Others can’t hack all the free time in retirement. Art Koff talks to many older people as founder of RetiredBrains.com a job board and resource center on retirement issues. “Many choose to continue to work because they’re bored and want to fill their day with something challenging,” he says. Koff himself is 78, works 50-hour weeks, and wants to work the rest of his life.

Richard Daume, 70, sold his Missouri printing business in 2003 so that he and his wife could move to Arizona to retire. After the first few months of leisure, “I couldn’t wait to get out and do something,” he says. So the couple bought Caring Senior Service, a franchise that provides transportation, meal preparation, and other in-home services to seniors in Scottsdale and Phoenix. Daume manages the company, his wife does the marketing, and they employ 125 people. In a 2011 survey of people 55 and older by Harris Interactive, 67 percent of respondents rated “remaining productive” as the biggest benefit of a long life.

RICHER, HEALTHIER, SMARTER
In part, medical advances have made later-life work possible. Increased life expectancies mean the average man who retires at 65 can expect to live 18 years in retirement, and the average woman 20, Innovaro’s report notes. That’s up from previous generations—in 1950, when the average retirement age was about 67, men could expect to live about 11 years in retirement and women 14. “The post-age-65 life stage is getting stretched,” says Innovaro’s Chris Carbone. “People are saying, you know I actually have a good third of my life I could spend doing something.”

And it’s not just that we’re living longer—we’re healthier. Between 1983 and 2007, the share of adults ages 55 to 64 considered to be in fair or poor health declined from 25 to 19 percent and for those ages 65 to 74 from 33 to 22 percent, according to data from the Urban Institute’s Program on Retirement Policy.

It also helps that today’s older adults have finished more years of school than their parents did. Between 1989 and 2009, the share of adults age 55 to 64 with four or more years of college doubled from 16 to 32 percent, while the share not completing high school fell from 31 to 11 percent according to the Urban Institute data. All that education expands seniors’ job possibilities.

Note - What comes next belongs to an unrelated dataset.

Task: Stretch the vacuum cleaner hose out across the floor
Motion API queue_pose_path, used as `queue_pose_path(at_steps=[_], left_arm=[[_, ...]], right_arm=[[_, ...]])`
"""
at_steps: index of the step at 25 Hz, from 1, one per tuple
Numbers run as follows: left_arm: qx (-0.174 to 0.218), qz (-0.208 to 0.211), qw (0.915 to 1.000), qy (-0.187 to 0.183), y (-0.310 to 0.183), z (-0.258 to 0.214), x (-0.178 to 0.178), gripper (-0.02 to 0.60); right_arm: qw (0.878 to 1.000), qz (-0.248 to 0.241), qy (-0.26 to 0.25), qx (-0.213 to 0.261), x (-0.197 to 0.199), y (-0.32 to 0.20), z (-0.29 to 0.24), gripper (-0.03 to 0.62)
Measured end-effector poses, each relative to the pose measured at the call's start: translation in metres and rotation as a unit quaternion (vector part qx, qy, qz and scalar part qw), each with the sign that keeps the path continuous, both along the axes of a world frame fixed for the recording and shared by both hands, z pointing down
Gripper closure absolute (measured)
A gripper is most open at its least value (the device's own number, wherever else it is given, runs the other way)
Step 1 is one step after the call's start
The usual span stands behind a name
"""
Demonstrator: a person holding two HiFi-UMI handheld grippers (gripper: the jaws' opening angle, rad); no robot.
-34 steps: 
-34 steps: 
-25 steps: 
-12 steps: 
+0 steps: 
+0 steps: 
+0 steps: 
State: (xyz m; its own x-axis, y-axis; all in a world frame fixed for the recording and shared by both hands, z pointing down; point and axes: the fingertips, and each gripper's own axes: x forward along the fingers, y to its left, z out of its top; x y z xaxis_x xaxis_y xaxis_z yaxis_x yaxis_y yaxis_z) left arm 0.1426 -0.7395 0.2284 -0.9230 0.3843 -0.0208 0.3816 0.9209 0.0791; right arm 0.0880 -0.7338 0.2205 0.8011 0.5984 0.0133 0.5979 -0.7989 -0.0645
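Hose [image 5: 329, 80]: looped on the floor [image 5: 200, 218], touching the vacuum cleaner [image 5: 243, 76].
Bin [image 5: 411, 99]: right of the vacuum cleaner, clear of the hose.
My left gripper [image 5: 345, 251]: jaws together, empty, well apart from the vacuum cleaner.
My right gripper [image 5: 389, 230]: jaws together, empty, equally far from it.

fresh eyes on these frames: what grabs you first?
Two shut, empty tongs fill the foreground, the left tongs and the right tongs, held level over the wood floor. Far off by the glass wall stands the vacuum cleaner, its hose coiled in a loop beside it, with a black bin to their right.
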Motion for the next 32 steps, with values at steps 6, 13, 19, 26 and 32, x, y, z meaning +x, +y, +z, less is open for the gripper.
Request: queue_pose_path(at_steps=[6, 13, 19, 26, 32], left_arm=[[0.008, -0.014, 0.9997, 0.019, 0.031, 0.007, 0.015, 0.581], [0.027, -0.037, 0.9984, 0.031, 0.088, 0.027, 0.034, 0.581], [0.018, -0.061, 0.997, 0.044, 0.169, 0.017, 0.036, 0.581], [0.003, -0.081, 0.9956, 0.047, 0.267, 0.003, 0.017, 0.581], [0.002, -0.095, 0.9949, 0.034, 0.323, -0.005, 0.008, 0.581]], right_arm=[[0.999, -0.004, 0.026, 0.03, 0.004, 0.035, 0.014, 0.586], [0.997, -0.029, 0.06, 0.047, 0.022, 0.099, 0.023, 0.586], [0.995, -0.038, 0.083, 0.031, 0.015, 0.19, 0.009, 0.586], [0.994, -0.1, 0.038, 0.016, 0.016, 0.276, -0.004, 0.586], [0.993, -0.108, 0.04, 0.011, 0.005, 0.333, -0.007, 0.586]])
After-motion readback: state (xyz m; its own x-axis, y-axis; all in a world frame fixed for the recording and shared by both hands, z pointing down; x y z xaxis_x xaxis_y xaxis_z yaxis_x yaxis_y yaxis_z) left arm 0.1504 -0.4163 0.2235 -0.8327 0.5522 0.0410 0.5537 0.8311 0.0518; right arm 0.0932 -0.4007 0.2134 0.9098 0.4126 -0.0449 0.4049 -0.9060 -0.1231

RELATED: The New Retirement: A Vital Mix of Learning and Love

Meanwhile, structural shifts in the economy, which have devastated some cohort groups, have helped older workers. While the manufacturing sector has contracted, companies are creating more white-collar jobs. In 1971, 57 percent of American jobs were physically demanding, involving activities like heavy lifting and long periods of standing; by 2006 that was down to 46 percent. Over the same period, the share of workers in cognitively demanding jobs—requiring skills like reasoning, writing, and decision-making increased from 26 to 35 percent. With a cell phone and a computer, Lanzo says he can continue to work for as long as he wants. But if he had a job that required regularly carrying 50 pounds, he’d be forced to quit in a few years.

Employers in and outside the knowledge industries are becoming more accommodating older workers. Pharmacy chain CVS, for example, offers a “snowbird” program that allows workers who seasonally migrate between two places to keep their jobs in both. More telework also will give people a bigger range of options, notes Innovaro’s report. Older workers will increasingly want more part-time options, or flexibility in where they can work, says Carbone.

Those could help keep experienced staff like Lanzo around even longer. Even though he loves his work, Lanzo says his ideal schedule would be a 20-hour week, working Tuesday to Thursday. With the extra time, he’d do more volunteering, go fishing with his grandchildren, and work part-time at the tasting room of a wine library.

Many older workers like Daume are building in their own flexibility by starting companies. A 2009 Kauffman Foundation study found that those ages 55 to 64 had the highest rates of entrepreneurship of any age group.

In his business, Daume said he’s delegating more than he would have when he was younger—that lets him work less than 40-hour weeks and fill in for friends on golf outings when someone drops out. He and his wife have no plans to quit working for now. “We’re taking it a couple of years at a time,” he says.